* [WHAT IS BEING ASKED]
Beginning at the top of the material, repeat each line exactly, and stop once the line with "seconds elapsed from" has been written.

* [DATA EXTRACT]
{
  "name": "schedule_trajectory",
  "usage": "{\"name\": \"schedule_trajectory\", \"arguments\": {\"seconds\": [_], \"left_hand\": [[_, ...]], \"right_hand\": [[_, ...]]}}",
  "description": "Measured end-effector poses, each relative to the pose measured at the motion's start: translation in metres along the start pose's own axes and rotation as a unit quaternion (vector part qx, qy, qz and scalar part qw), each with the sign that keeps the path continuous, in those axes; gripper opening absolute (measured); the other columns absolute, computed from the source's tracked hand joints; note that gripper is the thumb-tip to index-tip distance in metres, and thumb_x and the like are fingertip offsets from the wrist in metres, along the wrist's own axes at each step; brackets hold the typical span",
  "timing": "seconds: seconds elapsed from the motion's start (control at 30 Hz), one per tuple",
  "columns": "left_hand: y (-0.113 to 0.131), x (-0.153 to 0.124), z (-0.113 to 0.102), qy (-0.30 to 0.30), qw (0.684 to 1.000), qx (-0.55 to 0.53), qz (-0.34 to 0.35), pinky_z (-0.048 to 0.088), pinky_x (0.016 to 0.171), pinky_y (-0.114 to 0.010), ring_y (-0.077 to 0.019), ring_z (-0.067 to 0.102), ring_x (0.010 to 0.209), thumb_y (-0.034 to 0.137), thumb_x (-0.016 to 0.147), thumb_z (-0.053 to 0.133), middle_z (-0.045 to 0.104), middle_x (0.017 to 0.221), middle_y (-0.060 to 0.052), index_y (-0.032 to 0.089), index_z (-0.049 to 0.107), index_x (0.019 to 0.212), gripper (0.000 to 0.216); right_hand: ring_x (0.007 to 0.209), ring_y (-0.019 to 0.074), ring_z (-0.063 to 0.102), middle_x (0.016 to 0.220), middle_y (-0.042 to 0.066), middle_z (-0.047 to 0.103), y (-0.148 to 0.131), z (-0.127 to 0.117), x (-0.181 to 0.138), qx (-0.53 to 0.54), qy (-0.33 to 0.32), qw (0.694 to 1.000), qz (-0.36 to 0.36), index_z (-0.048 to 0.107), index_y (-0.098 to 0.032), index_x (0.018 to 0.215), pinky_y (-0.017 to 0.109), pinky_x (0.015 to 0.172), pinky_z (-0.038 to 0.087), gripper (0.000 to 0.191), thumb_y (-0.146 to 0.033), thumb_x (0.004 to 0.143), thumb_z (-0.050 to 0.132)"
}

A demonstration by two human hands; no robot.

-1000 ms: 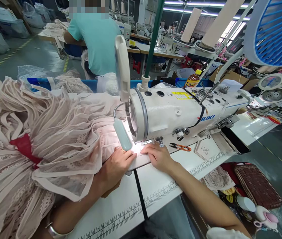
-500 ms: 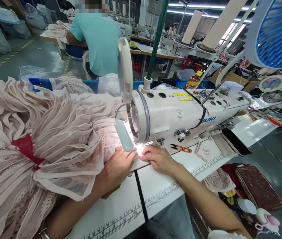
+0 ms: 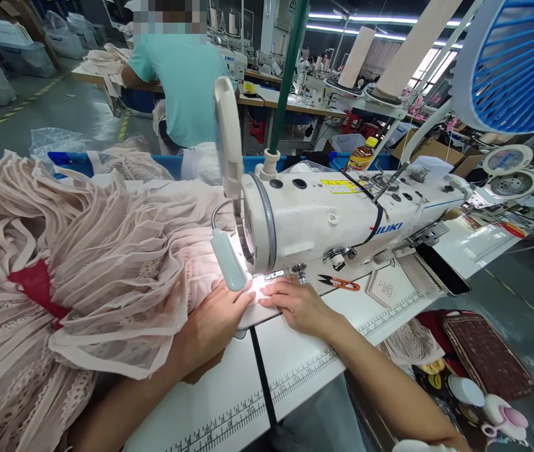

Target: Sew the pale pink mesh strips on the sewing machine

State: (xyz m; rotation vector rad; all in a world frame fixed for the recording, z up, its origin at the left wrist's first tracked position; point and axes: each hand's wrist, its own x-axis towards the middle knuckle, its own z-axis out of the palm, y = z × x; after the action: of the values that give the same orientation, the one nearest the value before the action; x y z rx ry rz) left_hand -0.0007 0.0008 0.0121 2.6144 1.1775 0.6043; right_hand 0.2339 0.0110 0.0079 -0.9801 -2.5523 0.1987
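Note:
A white sewing machine (image 3: 305, 220) stands before me, its lamp (image 3: 228, 260) lighting the needle area. Beneath its head, a small piece of pale pink fabric (image 3: 257, 294) lies brightly lit between my hands. My left hand (image 3: 217, 317) has thumb and fingers closed on the fabric's left side, the fingers partly behind the lamp. From the right, my right hand (image 3: 299, 307) pinches the same fabric at its fingertips. A large bundle of pale pink mesh and lace pieces (image 3: 120, 251), tied with a red strip (image 3: 38, 290), lies over my left forearm. Glare hides the needle.
Orange-handled thread snips (image 3: 340, 283) and a stack of paper labels (image 3: 380, 289) lie right of my right hand. A blue fan (image 3: 521, 69) hangs at upper right. Behind the machine stands a drink bottle (image 3: 362, 156). A person in a turquoise shirt (image 3: 185, 88) sits ahead.
The view has shifted slightly, so the machine and bundle appear a little farther left. Both hands stay at the fabric, with the right fingertips a little nearer the machine's head.

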Motion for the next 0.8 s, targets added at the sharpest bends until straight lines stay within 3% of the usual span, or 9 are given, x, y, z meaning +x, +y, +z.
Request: {"name": "schedule_trajectory", "arguments": {"seconds": [0.17,0.47,0.8], "left_hand": [[-0.006,0.003,0.002,-0.007,1.000,-0.006,-0.003,0.049,0.081,-0.035,-0.0194,0.060,0.091,0.015,0.097,0.035,0.064,0.109,-0.004,0.024,0.058,0.096,0.025],[-0.006,0.009,0.001,-0.022,0.999,-0.002,-0.035,0.047,0.085,-0.036,-0.0220,0.056,0.099,0.017,0.096,0.037,0.062,0.108,-0.005,0.023,0.055,0.097,0.019],[-0.001,0.017,-0.003,-0.030,0.994,-0.028,-0.103,0.046,0.088,-0.040,-0.0233,0.058,0.095,0.020,0.093,0.042,0.063,0.096,-0.003,0.023,0.053,0.090,0.012]], "right_hand": [[0.111,0.0172,0.063,0.114,0.002,0.073,-0.002,0.002,0.003,-0.019,0.004,1.000,0.013,0.072,-0.027,0.107,0.030,0.089,0.052,0.037,-0.003,0.089,0.049],[0.107,0.0199,0.065,0.123,0.002,0.069,-0.008,0.001,0.010,-0.040,-0.049,0.996,0.070,0.068,-0.026,0.115,0.033,0.086,0.051,0.046,-0.001,0.085,0.046],[0.098,0.0208,0.064,0.111,0.004,0.071,-0.011,0.001,0.018,-0.076,-0.090,0.988,0.104,0.064,-0.025,0.121,0.038,0.092,0.048,0.050,0.000,0.083,0.043]]}}
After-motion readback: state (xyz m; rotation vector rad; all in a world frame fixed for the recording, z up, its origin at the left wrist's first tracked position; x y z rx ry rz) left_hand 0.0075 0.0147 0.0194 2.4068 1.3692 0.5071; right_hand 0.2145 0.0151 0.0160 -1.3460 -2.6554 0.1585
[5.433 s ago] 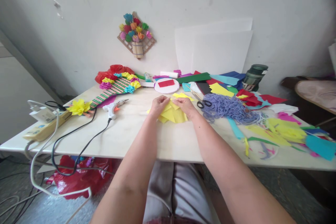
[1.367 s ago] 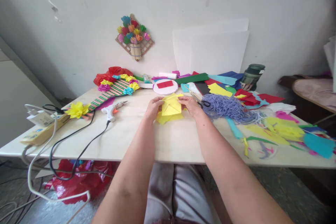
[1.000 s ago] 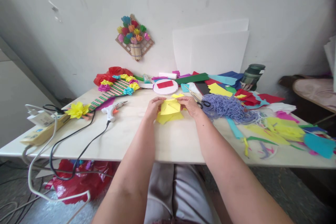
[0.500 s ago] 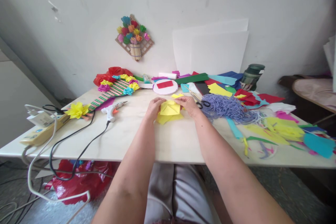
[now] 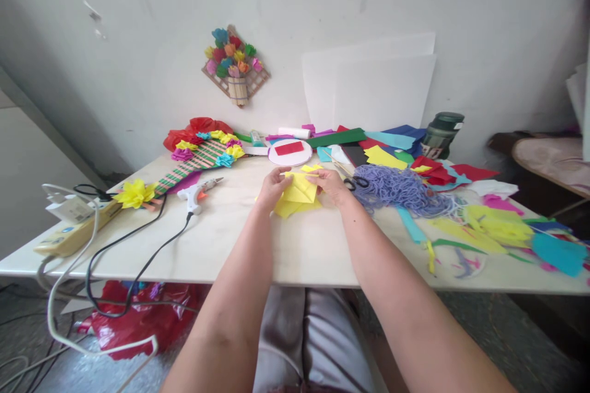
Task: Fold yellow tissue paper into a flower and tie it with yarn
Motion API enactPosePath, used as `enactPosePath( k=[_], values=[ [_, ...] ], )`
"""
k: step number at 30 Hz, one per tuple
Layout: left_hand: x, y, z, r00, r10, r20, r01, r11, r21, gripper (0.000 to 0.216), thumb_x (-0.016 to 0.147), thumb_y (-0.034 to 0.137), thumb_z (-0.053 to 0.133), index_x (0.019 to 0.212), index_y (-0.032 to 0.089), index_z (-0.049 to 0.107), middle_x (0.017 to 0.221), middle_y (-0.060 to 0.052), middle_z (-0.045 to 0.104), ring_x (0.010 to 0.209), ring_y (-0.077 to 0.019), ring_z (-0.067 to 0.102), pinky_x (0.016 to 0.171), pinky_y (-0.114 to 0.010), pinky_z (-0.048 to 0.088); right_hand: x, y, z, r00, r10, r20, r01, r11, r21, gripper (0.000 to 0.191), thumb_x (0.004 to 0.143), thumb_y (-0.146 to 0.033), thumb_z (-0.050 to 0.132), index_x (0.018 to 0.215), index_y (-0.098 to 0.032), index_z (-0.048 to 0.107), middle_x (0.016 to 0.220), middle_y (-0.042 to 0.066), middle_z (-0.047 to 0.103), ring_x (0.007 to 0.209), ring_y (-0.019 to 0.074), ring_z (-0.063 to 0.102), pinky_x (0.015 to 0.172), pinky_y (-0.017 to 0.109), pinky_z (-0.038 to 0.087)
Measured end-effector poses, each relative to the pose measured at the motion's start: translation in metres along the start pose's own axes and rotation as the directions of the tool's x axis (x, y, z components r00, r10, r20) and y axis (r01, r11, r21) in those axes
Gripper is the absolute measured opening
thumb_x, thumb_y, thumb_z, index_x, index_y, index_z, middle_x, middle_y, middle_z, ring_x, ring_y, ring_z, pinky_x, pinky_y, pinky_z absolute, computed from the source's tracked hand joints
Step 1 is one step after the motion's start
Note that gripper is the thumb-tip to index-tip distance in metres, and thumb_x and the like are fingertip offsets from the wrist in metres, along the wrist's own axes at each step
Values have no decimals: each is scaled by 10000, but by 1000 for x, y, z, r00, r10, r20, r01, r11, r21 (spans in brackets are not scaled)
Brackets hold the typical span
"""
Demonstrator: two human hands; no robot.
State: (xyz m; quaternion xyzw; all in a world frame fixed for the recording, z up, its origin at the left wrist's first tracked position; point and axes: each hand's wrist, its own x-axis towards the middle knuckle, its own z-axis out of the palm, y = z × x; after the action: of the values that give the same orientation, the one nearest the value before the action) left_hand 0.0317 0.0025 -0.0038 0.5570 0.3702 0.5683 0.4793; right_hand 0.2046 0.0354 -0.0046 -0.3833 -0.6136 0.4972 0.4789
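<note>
Between my two hands is a folded piece of yellow crepe paper (image 5: 303, 187), held just above the table. My left hand (image 5: 275, 187) pinches its left edge between thumb and fingers. On the opposite edge my right hand (image 5: 330, 185) has closed its thumb and fingers. More yellow paper (image 5: 288, 207) lies beneath the held piece, partly covered by it. Beyond my hands rests a white oval card (image 5: 276, 158) with a red paper rectangle (image 5: 289, 148) on it. Black-handled scissors (image 5: 357, 183) lie right of my right hand.
A white glue gun (image 5: 192, 198) with a black cord lies left, beside a power strip (image 5: 78, 234). Behind them is a striped woven piece (image 5: 191, 166) with paper flowers. Purple yarn (image 5: 396, 189), paper scraps (image 5: 498, 226) and a dark green bottle (image 5: 443, 135) occupy the right.
The held yellow paper has turned and tilted between my fingers, its creased face now slanting. My left hand has risen slightly; both hands keep their grip.
</note>
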Motion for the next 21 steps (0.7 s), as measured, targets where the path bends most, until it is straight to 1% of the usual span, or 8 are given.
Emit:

* [SOLUTION FOR THIS PROBLEM]
{
  "name": "schedule_trajectory",
  "usage": "{\"name\": \"schedule_trajectory\", \"arguments\": {\"seconds\": [_], \"left_hand\": [[_, ...]], \"right_hand\": [[_, ...]]}}",
  "description": "Measured end-effector poses, each relative to the pose measured at the motion's start: translation in metres along the start pose's own axes and rotation as a unit quaternion (vector part qx, qy, qz and scalar part qw), each with the sign that keeps the path continuous, in those axes; gripper opening absolute (measured); the other columns absolute, computed from the source's tracked hand joints; note that gripper is the thumb-tip to index-tip distance in metres, and thumb_x and the like are fingertip offsets from the wrist in metres, along the wrist's own axes at each step; brackets hold the typical span",
  "timing": "seconds: seconds elapsed from the motion's start (control at 30 Hz), one per tuple",

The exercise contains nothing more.